To do -> Would you write out every entry exactly, but without the pictures?

Available data ->
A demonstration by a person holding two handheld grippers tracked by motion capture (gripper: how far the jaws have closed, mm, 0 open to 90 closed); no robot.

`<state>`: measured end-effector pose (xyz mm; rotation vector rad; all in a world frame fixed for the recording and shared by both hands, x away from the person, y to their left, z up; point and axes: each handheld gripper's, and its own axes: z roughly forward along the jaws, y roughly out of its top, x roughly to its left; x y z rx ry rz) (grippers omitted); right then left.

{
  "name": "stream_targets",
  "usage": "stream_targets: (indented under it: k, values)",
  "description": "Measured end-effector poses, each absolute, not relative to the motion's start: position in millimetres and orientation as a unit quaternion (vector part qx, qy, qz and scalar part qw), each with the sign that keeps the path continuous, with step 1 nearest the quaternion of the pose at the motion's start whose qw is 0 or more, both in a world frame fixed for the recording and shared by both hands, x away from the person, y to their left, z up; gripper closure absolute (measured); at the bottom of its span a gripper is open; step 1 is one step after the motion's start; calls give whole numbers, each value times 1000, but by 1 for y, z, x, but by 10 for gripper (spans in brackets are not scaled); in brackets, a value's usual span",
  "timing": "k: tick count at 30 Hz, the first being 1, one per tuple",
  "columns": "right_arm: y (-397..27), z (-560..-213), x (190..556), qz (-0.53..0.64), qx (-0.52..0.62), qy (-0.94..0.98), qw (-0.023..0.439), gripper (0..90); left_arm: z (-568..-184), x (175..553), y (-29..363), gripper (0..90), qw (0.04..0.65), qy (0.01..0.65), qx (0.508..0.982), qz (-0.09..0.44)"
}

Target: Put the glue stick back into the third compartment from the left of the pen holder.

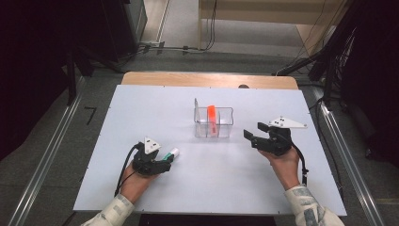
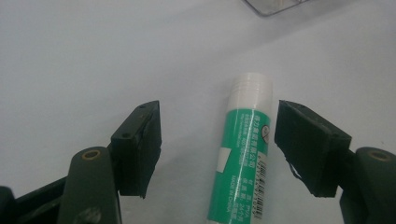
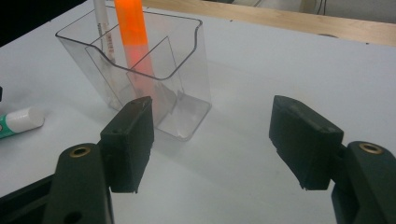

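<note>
1. Glue stick (image 2: 243,154), green-labelled with a white cap, lies flat on the white table (image 1: 226,183), towards my left near side.
2. My left gripper (image 1: 162,165) sits low over it, with the stick lying between the jaws.
3. In the left gripper view the stick runs lengthwise up the gap, its cap pointing away from me; it lies closer to the jaw on that view's right, with a thin strip of table visible between them, and well off the other jaw. These jaws are open and pressing on nothing.
4. My right gripper (image 1: 254,136) is held to the right of a clear plastic organiser (image 1: 214,123), well apart from the glue stick, its jaws spread wide with nothing between them.
5. The organiser stands upright near the table's middle, divided into compartments; an orange marker (image 3: 133,37) and a white pen (image 3: 103,28) stand in it.
</note>
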<state>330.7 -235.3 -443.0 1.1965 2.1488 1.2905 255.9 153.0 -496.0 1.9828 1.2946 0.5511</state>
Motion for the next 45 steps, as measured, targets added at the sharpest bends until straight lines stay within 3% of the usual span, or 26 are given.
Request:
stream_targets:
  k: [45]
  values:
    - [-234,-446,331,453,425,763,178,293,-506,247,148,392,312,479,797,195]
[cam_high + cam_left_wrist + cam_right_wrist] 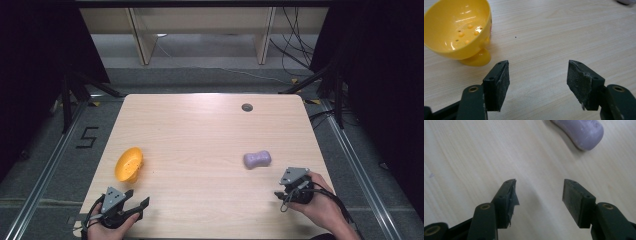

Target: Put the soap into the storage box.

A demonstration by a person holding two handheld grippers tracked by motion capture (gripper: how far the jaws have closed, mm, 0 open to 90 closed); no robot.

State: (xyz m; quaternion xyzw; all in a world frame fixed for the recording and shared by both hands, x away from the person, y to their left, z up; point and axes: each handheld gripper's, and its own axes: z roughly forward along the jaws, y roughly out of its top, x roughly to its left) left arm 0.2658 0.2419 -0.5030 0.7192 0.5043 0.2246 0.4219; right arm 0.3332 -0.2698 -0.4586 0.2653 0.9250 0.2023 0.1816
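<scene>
A yellow footed bowl (129, 163) lies tipped on the left side of the wooden table (200, 135), its holed inside facing my left gripper; in the left gripper view the bowl (459, 30) is up and to the left. My left gripper (137, 200) rests near the front left edge, open, nothing between its pads (499, 82). A purple bone-shaped object (257, 159) lies right of centre. My right gripper (286, 192) sits just in front of it, open and empty. In the right gripper view the purple object (581, 131) is beyond the right gripper (539, 192).
A round grommet hole (247, 107) is near the table's far edge. Dark tripod legs and cables stand on the floor to both sides, and a wooden frame (145, 35) rises behind the table.
</scene>
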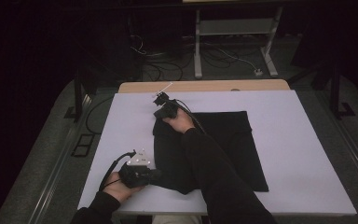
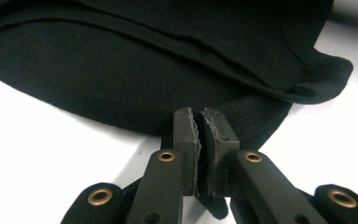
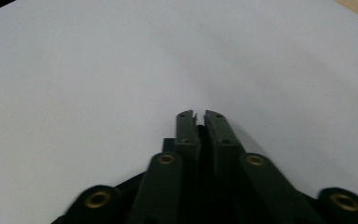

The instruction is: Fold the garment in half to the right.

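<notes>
A black cloth (image 1: 219,149) lies flat on the white table cover (image 1: 307,154), a little left of its middle and running from about halfway up the table down toward the near edge. It is dark, matte and soft, folded into a rough rectangle with a straight far edge and a straight right edge. A fold line shows across its right half in the high view. Its near left corner is bunched and pulled out of shape toward the left.

The left gripper (image 1: 156,173) sits at that near left corner, held in the person's left hand (image 1: 119,189). In the left gripper view its jaws are pressed together on the cloth's (image 2: 158,60) hemmed edge, with a scrap of black fabric showing between and below the pads. From there the cloth rises in layered folds, with stitched seams running along the edges and a loose corner hanging out to the right over the white cover (image 2: 42,140).

The right gripper (image 1: 162,101) is at the cloth's far left corner, the person's right arm reaching across the cloth to it. In the right gripper view its jaws (image 3: 196,122) stand together with only a thin slit at the tips, and dark fabric shows low between them, so they look clamped on the cloth's edge. Beyond them lies the bare white cover (image 3: 121,60).
</notes>
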A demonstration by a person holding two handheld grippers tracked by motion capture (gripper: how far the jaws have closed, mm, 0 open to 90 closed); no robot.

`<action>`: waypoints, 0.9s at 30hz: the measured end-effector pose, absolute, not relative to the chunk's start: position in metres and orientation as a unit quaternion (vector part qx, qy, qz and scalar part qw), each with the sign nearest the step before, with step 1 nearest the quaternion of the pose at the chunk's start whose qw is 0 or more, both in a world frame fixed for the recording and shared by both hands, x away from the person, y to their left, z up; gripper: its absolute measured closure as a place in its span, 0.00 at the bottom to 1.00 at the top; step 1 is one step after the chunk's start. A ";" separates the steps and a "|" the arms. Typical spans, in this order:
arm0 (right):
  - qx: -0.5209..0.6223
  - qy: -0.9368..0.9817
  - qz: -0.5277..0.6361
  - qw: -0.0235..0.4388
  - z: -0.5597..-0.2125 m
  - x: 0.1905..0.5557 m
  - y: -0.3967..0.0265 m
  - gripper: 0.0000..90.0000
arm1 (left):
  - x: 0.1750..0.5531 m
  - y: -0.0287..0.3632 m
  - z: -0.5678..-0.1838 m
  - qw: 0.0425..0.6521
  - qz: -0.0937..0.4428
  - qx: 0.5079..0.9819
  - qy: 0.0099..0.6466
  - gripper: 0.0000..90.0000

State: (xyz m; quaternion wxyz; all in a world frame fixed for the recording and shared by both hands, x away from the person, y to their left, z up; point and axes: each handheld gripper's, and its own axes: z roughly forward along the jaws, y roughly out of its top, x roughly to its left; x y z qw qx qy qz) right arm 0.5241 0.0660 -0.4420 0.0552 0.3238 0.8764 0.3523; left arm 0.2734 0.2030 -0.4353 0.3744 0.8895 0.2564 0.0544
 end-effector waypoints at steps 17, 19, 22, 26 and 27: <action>0.330 0.866 0.371 0.053 -0.417 0.507 0.054 0.96 | 0.271 0.202 -0.429 0.391 0.059 0.881 0.258 0.92; 0.332 0.863 0.377 0.055 -0.414 0.505 0.050 0.96 | 0.271 0.201 -0.428 0.395 0.061 0.880 0.259 0.92; 0.331 0.859 0.386 0.055 -0.412 0.500 0.044 0.96 | 0.271 0.200 -0.426 0.395 0.064 0.881 0.254 0.92; 0.332 0.851 0.404 0.053 -0.412 0.491 0.034 0.96 | 0.272 0.195 -0.423 0.403 0.067 0.877 0.252 0.92; 0.335 0.848 0.407 0.053 -0.412 0.489 0.031 0.96 | 0.272 0.194 -0.422 0.404 0.068 0.878 0.249 0.92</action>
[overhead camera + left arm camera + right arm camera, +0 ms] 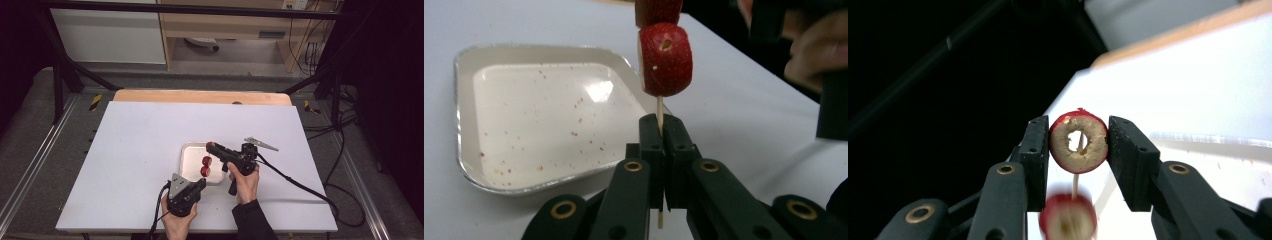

Result of the task ->
A demonstration by a person holding two handheld grippers tracked by motion capture (gripper: how far the jaws have closed, mm, 0 open to 90 closed); no robot.

`<state>`: measured end-effector pose (xyz mm; rotation vector rad; all in a world frame fixed for the recording and shared by both hands, x away from the person, y to their left, z up; point and axes: each handheld gripper's, and its own axes: z roughly forward along the jaws, y roughly out of its top, x roughly to its left; x y z rx ry rz) (grippers omitted); right then left.

{
  "name": "stream_targets",
  "usage": "stream_targets: (indented under it: k, values)",
  "description": "Measured end-effector poses, each absolute, not relative to the motion's start: position in millimetres and orientation as a unit quaternion (vector part qx, qy, qz and scalar part qw), each with the sign that keeps the path continuous, with step 1 nearest the quaternion of the pose at the motion's start whose qw is 0 or more, both in a world frame fixed for the recording and shared by both hands, x away from the person, y to their left, z up; gripper closure absolute (measured); at the bottom of its span a gripper is open; step 1 is one step after the motion's start; calls give whole numbers, each value times 1000, but by 1 for y, z, x, but by 10 for gripper (spans in brackets are not scaled); in brackets, a value's usual span",
  "timing": "k: tick count at 30 Hz, the first being 1, one per tuple",
  "columns": "right_arm: y (-397..27), z (-560..-213), x (190..556), qz (-0.53..0.64), qx (-0.52..0.62), qy (-0.94..0.98), qw (-0.023..0.439), gripper (0..90); left_arm: z (-568..-184), x (175..553), y (-29..363), gripper (0..90), qw (0.04..0.65), qy (0.01..0.65), qx (0.508..0.982), qz (-0.09..0.44)"
}

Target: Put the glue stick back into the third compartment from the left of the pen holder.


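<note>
1. Glue stick (image 2: 243,154), green-labelled with a white cap, lies flat on the white table (image 1: 226,183), towards my left near side.
2. My left gripper (image 1: 162,165) sits low over it, with the stick lying between the jaws.
3. In the left gripper view the stick runs lengthwise up the gap, its cap pointing away from me; it lies closer to the jaw on that view's right, with a thin strip of table visible between them, and well off the other jaw. These jaws are open and pressing on nothing.
4. My right gripper (image 1: 254,136) is held to the right of a clear plastic organiser (image 1: 214,123), well apart from the glue stick, its jaws spread wide with nothing between them.
5. The organiser stands upright near the table's middle, divided into compartments; an orange marker (image 3: 133,37) and a white pen (image 3: 103,28) stand in it.
</note>
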<state>330.7 -235.3 -443.0 1.1965 2.1488 1.2905 255.9 153.0 -496.0 1.9828 1.2946 0.5511</state>
Motion for the next 45 steps, as measured, targets added at the sharpest bends until straight lines stay within 3% of the usual span, or 26 are given.
Request:
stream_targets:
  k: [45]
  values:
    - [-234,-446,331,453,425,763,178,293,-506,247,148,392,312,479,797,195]
[cam_high + cam_left_wrist + cam_right_wrist] 

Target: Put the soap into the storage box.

A demonstration by a person holding two handheld grippers tracked by motion capture (gripper: how far the jaws have closed, mm, 0 open to 90 closed); no robot.

State: (xyz m; quaternion xyzw; all in a world frame fixed for the recording and shared by both hands, x away from the person, y to their left, z up; point and axes: each handheld gripper's, and its own axes: z roughly forward along the jaws, y roughly out of its top, x roughly to its left) left arm 0.2658 0.2419 -0.5030 0.7192 0.5043 0.2246 0.4219; right arm 0.3332 -0.2698 -0.4586 0.2653 0.9250 0.2023 0.1816
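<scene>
A yellow footed bowl (129, 163) lies tipped on the left side of the wooden table (200, 135), its holed inside facing my left gripper; in the left gripper view the bowl (459, 30) is up and to the left. My left gripper (137, 200) rests near the front left edge, open, nothing between its pads (499, 82). A purple bone-shaped object (257, 159) lies right of centre. My right gripper (286, 192) sits just in front of it, open and empty. In the right gripper view the purple object (581, 131) is beyond the right gripper (539, 192).
A round grommet hole (247, 107) is near the table's far edge. Dark tripod legs and cables stand on the floor to both sides, and a wooden frame (145, 35) rises behind the table.
</scene>
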
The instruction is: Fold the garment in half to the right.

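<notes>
A black cloth (image 1: 219,149) lies flat on the white table cover (image 1: 307,154), a little left of its middle and running from about halfway up the table down toward the near edge. It is dark, matte and soft, folded into a rough rectangle with a straight far edge and a straight right edge. A fold line shows across its right half in the high view. Its near left corner is bunched and pulled out of shape toward the left.

The left gripper (image 1: 156,173) sits at that near left corner, held in the person's left hand (image 1: 119,189). In the left gripper view its jaws are pressed together on the cloth's (image 2: 158,60) hemmed edge, with a scrap of black fabric showing between and below the pads. From there the cloth rises in layered folds, with stitched seams running along the edges and a loose corner hanging out to the right over the white cover (image 2: 42,140).

The right gripper (image 1: 162,101) is at the cloth's far left corner, the person's right arm reaching across the cloth to it. In the right gripper view its jaws (image 3: 196,122) stand together with only a thin slit at the tips, and dark fabric shows low between them, so they look clamped on the cloth's edge. Beyond them lies the bare white cover (image 3: 121,60).
</notes>
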A demonstration by a person holding two handheld grippers tracked by motion capture (gripper: how far the jaws have closed, mm, 0 open to 90 closed); no robot.

`<action>`: waypoints, 0.9s at 30hz: the measured end-effector pose, absolute, not relative to the chunk's start: position in metres and orientation as a unit quaternion (vector part qx, qy, qz and scalar part qw), each with the sign nearest the step before, with step 1 nearest the quaternion of the pose at the chunk's start whose qw is 0 or more, both in a world frame fixed for the recording and shared by both hands, x away from the person, y to their left, z up; gripper: its absolute measured closure as a place in its span, 0.00 at the bottom to 1.00 at the top; step 1 is one step after the chunk's start. A ";" separates the steps and a "|" the arms. Typical spans, in this order:
arm0 (right):
  - qx: -0.5209..0.6223
  - qy: -0.9368..0.9817
  - qz: -0.5277..0.6361
  - qw: -0.0235..0.4388
  - z: -0.5597..-0.2125 m
  - x: 0.1905..0.5557 m
  - y: -0.3967..0.0265 m
  - gripper: 0.0000..90.0000
arm1 (left):
  - x: 0.1750..0.5531 m
  - y: -0.0287..0.3632 m
  - z: -0.5678..-0.1838 m
  - qw: 0.0425..0.6521
  - qz: -0.0937..0.4428
  - qx: 0.5079..0.9819
  - qy: 0.0099..0.6466
  - gripper: 0.0000..90.0000

State: (xyz m; quaternion wxyz; all in a world frame fixed for the recording and shared by both hands, x away from the person, y to their left, z up; point and axes: each handheld gripper's, and its own axes: z roughly forward along the jaws, y roughly out of its top, x roughly to its left; x y z qw qx qy qz) right arm 0.5241 0.0660 -0.4420 0.0552 0.3238 0.8764 0.3523; left arm 0.2734 0.2030 -0.4353 0.3744 0.8895 0.2564 0.0544
 end-effector waypoints at steps 17, 19, 22, 26 and 27: <action>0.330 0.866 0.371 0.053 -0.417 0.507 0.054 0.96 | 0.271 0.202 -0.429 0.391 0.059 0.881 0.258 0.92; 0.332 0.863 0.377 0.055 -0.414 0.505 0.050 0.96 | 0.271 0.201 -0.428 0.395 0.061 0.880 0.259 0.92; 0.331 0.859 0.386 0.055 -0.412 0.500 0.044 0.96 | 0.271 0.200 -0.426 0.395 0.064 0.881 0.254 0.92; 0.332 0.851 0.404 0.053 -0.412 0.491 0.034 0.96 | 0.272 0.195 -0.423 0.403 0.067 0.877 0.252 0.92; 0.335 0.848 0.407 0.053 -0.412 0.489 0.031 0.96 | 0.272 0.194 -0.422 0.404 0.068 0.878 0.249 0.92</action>
[overhead camera + left arm camera + right arm camera, +0 ms] 

Nothing further is needed for the answer.